### Task to complete
Count every line below that holds the word "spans", and give the number with no other words.

** Opening Source data block **

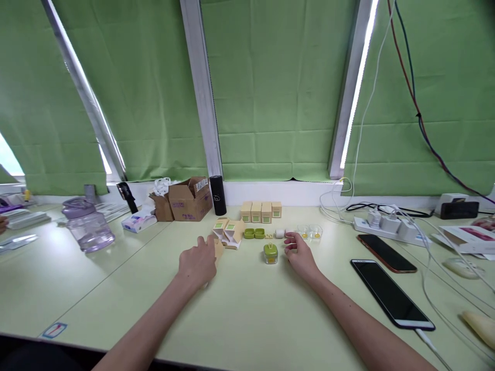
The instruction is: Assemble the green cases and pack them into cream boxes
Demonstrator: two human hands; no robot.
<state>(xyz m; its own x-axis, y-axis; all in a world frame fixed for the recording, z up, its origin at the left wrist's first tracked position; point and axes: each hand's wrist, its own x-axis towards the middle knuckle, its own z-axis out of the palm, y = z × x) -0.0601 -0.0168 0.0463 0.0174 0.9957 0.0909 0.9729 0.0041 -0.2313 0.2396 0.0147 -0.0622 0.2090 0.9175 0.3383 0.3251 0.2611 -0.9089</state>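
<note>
Now the left hand (198, 260) is gripping a small tan carton (219, 249), just beside two more cartons (234, 231). The right hand (300, 256) is resting with loose, parted fingers right by a little white roll (280, 234). A clear tub with a green lid (270, 253) is sitting on the table (240, 319) between the hands.

Green-lidded container (270, 253) upright, lid on; beige carton (219, 249) left, partly hidden.
</note>
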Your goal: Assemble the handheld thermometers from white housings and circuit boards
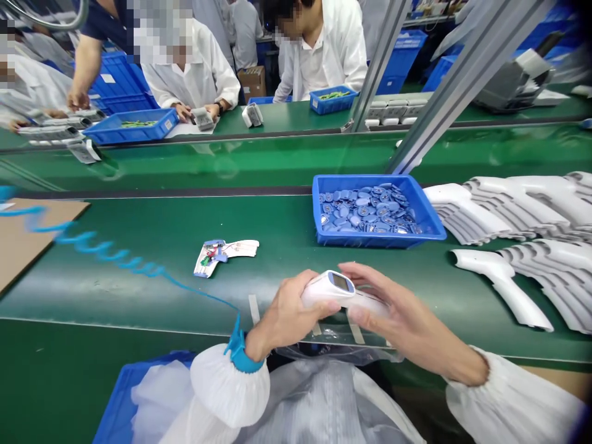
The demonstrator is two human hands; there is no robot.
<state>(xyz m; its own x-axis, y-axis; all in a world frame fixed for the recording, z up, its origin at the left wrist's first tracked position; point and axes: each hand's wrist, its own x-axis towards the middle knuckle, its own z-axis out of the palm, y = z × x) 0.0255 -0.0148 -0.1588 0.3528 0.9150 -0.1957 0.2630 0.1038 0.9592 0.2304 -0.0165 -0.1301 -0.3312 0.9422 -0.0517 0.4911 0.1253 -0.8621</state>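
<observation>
Between my two hands is a white handheld infrared thermometer [326,288] with a small grey display facing up. My left hand [292,309] is closed around its head end, thumb along the near side. My right hand [388,308] grips the handle part, fingers over the far side and thumb on the near side. Beyond my left hand an opened thermometer half [226,253] lies on the green work surface, its red wires and green board showing. A blue wrist strap [241,351] circles my left wrist, with a coiled blue cord [134,264] running off to the left.
A blue bin [380,239] of small blue oval parts stands ahead to the right. Rows of white thermometer shells [472,209] lie at the right, with a single shell [504,280] nearer me. Cardboard [37,237] lies at left. Metal posts [430,105] and co-workers are beyond.
</observation>
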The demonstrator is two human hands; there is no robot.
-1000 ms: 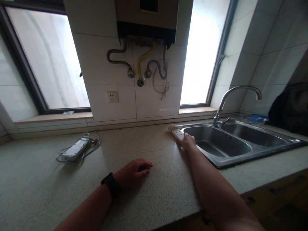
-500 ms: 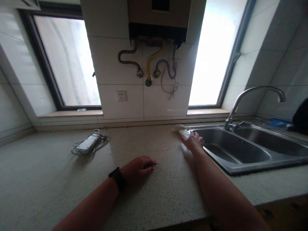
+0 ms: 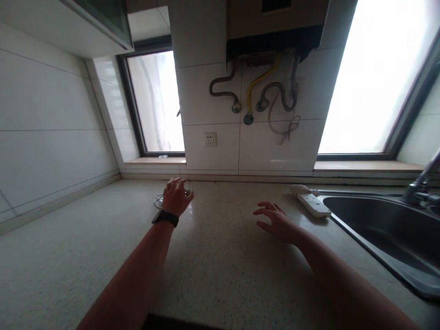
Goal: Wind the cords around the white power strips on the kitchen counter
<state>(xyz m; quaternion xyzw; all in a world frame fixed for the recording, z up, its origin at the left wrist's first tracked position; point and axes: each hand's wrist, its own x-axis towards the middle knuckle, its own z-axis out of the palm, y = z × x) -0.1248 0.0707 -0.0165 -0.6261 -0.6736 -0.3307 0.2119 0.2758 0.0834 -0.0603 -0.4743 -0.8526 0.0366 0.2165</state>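
Observation:
My left hand (image 3: 176, 197), with a black band on its wrist, is over a white power strip (image 3: 160, 200) on the left of the counter. Its fingers curl down around the strip and hide most of it. Loops of the grey cord (image 3: 188, 187) stick out on both sides of the hand. My right hand (image 3: 273, 220) is open above the middle of the counter, fingers spread and holding nothing. To its right, a second white power strip (image 3: 313, 205) lies by the sink edge, its cord (image 3: 299, 190) bundled at the far end.
The speckled counter (image 3: 220, 266) runs along a tiled wall with a socket (image 3: 210, 139). A metal sink (image 3: 385, 229) and part of its faucet (image 3: 421, 185) are at right. Above hang a water heater (image 3: 275, 27) and its hoses (image 3: 223, 93). A cabinet (image 3: 85, 32) juts out at upper left.
The view has swung left. My left hand has gone from the middle of the counter onto the left power strip. My right hand has left the strip by the sink and moved left.

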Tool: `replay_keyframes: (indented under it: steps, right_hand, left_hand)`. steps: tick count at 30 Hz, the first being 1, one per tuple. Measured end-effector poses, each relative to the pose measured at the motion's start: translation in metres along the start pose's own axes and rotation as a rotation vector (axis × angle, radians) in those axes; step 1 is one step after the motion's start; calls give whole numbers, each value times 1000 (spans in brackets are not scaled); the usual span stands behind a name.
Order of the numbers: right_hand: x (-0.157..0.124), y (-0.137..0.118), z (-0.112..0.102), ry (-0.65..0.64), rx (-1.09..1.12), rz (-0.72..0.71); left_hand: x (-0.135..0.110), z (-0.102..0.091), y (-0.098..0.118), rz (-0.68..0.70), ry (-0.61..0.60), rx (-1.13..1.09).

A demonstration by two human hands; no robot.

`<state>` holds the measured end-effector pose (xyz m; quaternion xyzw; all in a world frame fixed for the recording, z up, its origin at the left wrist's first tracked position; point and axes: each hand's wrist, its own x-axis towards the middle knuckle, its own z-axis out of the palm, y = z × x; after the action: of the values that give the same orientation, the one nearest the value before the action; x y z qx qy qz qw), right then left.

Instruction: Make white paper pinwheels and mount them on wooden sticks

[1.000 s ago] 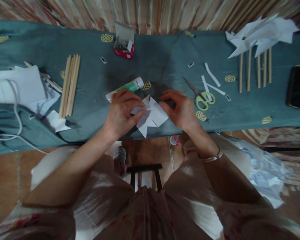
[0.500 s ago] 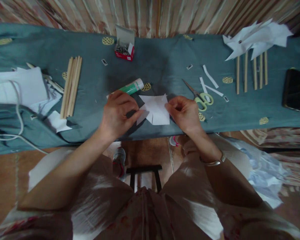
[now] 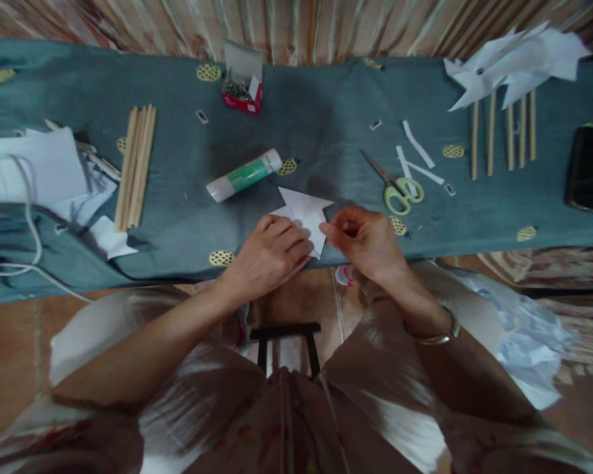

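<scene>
A white cut-and-folded paper piece (image 3: 305, 209) lies near the front edge of the teal-covered table (image 3: 326, 118). My left hand (image 3: 271, 253) rests on its near left part, fingers curled down and pressing the paper. My right hand (image 3: 366, 240) pinches the paper's right edge between thumb and fingers. A glue stick (image 3: 244, 175) with a green label lies just beyond the paper to the left. Green-handled scissors (image 3: 395, 184) lie to the right of the paper.
A red box of pins (image 3: 241, 92) stands open at the back. Wooden sticks (image 3: 136, 164) and white sheets (image 3: 39, 164) lie at the left. Finished paper pinwheels (image 3: 514, 62) on sticks and a black phone (image 3: 589, 170) are at the right. Paper strips (image 3: 418, 155) lie by the scissors.
Both hands have drawn the paper nearer to the table's front edge. The left hand moved right off the glue stick, which now shows in full, and lies on the paper.
</scene>
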<state>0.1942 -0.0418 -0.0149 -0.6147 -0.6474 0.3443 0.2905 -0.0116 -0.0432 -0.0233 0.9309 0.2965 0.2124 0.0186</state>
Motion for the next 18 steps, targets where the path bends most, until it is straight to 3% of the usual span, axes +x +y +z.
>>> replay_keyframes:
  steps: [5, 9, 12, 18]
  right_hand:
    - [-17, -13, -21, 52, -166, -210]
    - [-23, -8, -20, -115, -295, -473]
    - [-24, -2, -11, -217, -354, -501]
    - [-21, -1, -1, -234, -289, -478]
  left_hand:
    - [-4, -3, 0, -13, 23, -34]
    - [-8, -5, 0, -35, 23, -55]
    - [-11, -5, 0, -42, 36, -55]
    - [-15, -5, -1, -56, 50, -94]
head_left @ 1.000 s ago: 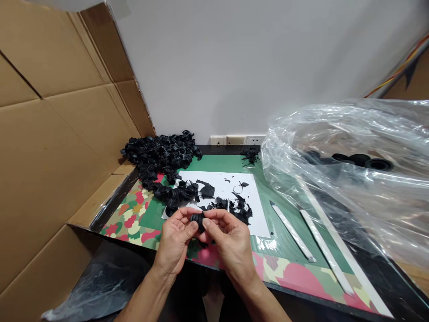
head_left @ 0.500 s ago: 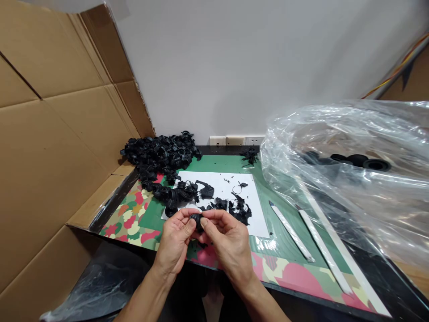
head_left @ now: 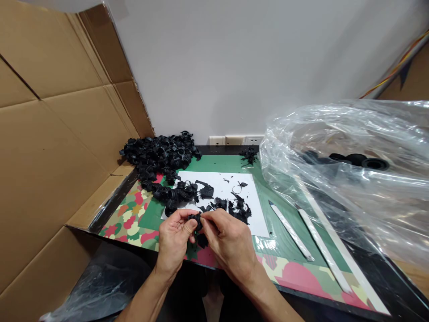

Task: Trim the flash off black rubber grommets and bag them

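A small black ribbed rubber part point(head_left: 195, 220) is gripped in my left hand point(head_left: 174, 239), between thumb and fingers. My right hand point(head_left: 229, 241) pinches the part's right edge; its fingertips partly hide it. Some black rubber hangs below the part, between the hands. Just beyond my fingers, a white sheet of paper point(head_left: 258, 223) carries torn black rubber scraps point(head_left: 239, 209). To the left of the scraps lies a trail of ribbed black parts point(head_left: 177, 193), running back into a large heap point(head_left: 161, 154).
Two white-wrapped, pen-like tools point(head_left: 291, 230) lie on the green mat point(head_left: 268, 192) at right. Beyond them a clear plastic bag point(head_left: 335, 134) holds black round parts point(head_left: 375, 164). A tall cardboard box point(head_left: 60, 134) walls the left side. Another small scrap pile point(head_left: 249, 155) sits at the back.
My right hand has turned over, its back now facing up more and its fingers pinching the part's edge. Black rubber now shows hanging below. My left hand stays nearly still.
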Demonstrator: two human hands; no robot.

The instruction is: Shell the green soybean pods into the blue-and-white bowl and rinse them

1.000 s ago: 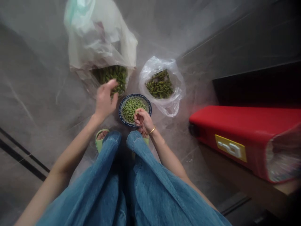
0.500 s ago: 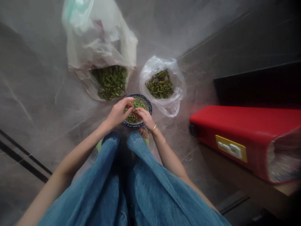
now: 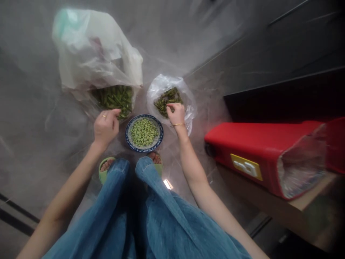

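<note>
My left hand (image 3: 106,125), a ring on one finger, is closed at the near edge of a large whitish plastic bag (image 3: 91,68). Its fingertips reach the green bean pods (image 3: 117,99) in the bag's mouth; whatever they pinch is hidden. Over a smaller clear plastic bag (image 3: 190,95) my right hand (image 3: 176,112) has its fingers curled together, and I cannot make out anything in them. Darker green pods or husks (image 3: 168,97) lie in that bag. Between the hands stands a blue-rimmed bowl (image 3: 127,142) of shelled green beans (image 3: 144,132).
A red bin (image 3: 250,138) with a yellow label and a plastic liner lies on its side on a wooden ledge (image 3: 299,203) at right. My feet in green slippers (image 3: 104,172) are just below the bowl. Grey tiled floor (image 3: 61,140) surrounds everything.
My hands were together over the bowl and have parted. The left has moved to the pods in the large bag, the right to the small bag. The bowl of beans is now uncovered.
</note>
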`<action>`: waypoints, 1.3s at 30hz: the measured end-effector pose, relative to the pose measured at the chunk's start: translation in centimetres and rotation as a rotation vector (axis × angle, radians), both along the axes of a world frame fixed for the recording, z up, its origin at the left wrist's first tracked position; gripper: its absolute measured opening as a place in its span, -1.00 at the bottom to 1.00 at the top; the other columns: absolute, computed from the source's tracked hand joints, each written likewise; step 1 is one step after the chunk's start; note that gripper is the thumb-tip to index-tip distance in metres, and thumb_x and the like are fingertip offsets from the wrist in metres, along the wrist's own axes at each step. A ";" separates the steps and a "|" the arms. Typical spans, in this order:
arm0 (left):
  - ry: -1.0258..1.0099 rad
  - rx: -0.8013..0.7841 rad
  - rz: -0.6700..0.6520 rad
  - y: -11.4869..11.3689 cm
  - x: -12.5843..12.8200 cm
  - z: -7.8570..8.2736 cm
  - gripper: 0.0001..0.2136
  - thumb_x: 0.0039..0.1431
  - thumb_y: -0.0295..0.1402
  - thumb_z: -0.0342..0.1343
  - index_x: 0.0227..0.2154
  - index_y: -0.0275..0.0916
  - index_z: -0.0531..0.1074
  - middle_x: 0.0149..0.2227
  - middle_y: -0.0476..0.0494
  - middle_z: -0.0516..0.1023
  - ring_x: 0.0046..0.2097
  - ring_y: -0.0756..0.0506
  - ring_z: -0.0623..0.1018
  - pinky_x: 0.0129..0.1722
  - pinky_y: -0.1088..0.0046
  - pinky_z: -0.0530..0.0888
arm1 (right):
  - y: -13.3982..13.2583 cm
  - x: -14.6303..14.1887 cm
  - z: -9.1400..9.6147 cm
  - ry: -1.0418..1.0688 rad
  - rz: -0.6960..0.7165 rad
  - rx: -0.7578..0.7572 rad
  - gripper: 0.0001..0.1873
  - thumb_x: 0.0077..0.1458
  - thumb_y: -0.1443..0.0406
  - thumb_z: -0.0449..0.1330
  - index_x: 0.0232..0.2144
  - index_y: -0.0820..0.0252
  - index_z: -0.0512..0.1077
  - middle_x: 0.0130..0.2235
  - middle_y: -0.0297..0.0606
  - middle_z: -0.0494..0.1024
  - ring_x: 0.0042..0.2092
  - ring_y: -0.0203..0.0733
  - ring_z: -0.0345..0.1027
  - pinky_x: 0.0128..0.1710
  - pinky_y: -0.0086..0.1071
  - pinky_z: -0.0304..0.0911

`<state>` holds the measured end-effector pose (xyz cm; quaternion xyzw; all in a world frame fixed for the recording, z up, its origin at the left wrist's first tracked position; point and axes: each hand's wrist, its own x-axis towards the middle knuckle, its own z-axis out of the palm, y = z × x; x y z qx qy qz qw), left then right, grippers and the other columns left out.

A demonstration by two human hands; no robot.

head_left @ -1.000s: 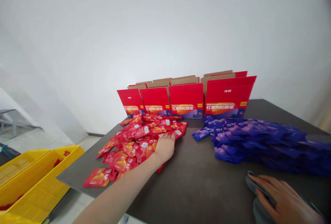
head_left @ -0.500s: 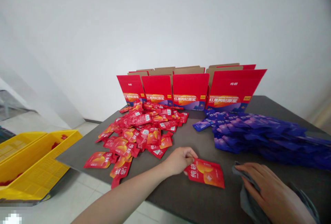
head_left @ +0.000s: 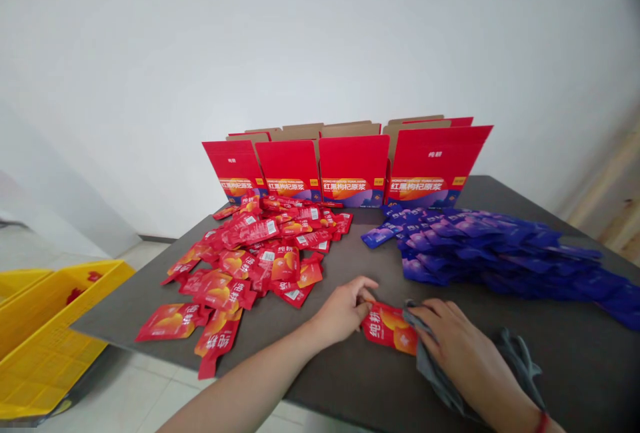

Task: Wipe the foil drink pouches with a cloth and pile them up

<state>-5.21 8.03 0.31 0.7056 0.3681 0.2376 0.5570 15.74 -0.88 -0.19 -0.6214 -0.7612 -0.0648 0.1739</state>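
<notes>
A single red sachet (head_left: 384, 328) lies on the dark table (head_left: 345, 386) near its front edge. My left hand (head_left: 345, 308) pinches the sachet's left end with thumb and fingers. My right hand (head_left: 457, 346) lies on a grey cloth (head_left: 517, 360) and presses it onto the sachet's right half, fingers curled over the cloth. A heap of red sachets (head_left: 250, 260) spreads across the table's left side. A heap of blue sachets (head_left: 490, 250) covers the right side.
Several open red cartons (head_left: 350, 166) stand in a row along the table's back edge against a white wall. Yellow plastic crates (head_left: 40, 333) sit on the floor to the left, below the table's corner. A wooden panel shows at the far right.
My left hand left the red heap and drew one red sachet to the front of the table. My right hand slid the grey cloth left onto that sachet.
</notes>
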 end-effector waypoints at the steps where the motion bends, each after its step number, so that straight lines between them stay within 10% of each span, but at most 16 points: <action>1: -0.006 -0.012 0.002 0.1 0.0 -0.1 -0.62 0.09 -0.55 -0.05 0.00 -0.23 0.27 -0.25 -0.02 0.43 -0.44 0.08 0.38 -0.59 0.67 0.33 | -0.2 1.0 -0.2 0.000 -0.020 -0.001 -0.73 0.17 0.28 0.06 -0.14 0.09 0.49 -0.13 -0.22 0.51 -0.13 -0.18 0.37 -0.13 -0.28 0.31; 6: 0.016 0.121 0.066 0.5 0.2 -0.2 -0.55 -0.01 -0.65 -0.06 -0.04 -0.23 0.33 -0.15 -0.06 0.39 -0.44 0.12 0.34 -0.52 0.67 0.34 | -0.9 2.9 -0.1 -0.010 -0.093 0.006 -0.72 0.17 0.26 0.05 -0.14 0.15 0.48 -0.14 -0.19 0.51 -0.12 -0.13 0.38 -0.12 -0.23 0.32; 17: -0.076 0.115 0.023 0.6 0.2 -0.8 -0.57 0.01 -0.67 -0.06 -0.03 -0.26 0.35 -0.21 -0.07 0.42 -0.36 0.08 0.39 -0.44 0.63 0.37 | 1.4 -5.5 1.7 -0.065 0.069 0.006 -0.59 0.03 0.44 0.10 -0.07 0.04 0.45 -0.05 -0.24 0.48 -0.07 -0.10 0.33 -0.11 -0.21 0.32; 27: 0.058 -0.012 -0.084 0.7 -1.1 1.9 -0.44 -0.05 -0.69 -0.03 0.08 -0.24 0.30 0.07 -0.21 0.35 -0.19 -0.01 0.50 -0.25 0.46 0.50 | -0.9 2.5 -1.1 -0.130 -0.089 0.009 -0.69 0.13 0.36 0.02 -0.09 0.20 0.43 -0.14 -0.16 0.50 -0.12 -0.09 0.36 -0.11 -0.17 0.30; 35: 0.170 0.402 -0.123 0.6 -2.2 2.0 -0.41 -0.01 -0.68 -0.03 0.12 -0.16 0.31 0.01 -0.13 0.39 0.02 -0.06 0.43 0.06 0.41 0.35 | 0.5 -2.7 2.1 -0.091 0.009 0.019 -0.72 0.07 0.47 0.05 -0.17 0.14 0.41 -0.09 -0.18 0.46 -0.11 -0.11 0.33 -0.10 -0.21 0.28; 39: 0.121 0.315 -0.057 1.3 -2.3 0.7 -0.46 -0.01 -0.65 0.01 0.08 -0.20 0.34 -0.15 -0.06 0.45 -0.15 -0.02 0.46 -0.10 0.48 0.39 | 1.3 -2.7 3.5 -0.107 0.009 0.043 -0.73 0.08 0.49 0.03 -0.22 0.17 0.43 -0.12 -0.14 0.45 -0.10 -0.08 0.31 -0.09 -0.17 0.25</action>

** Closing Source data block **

### Response below
2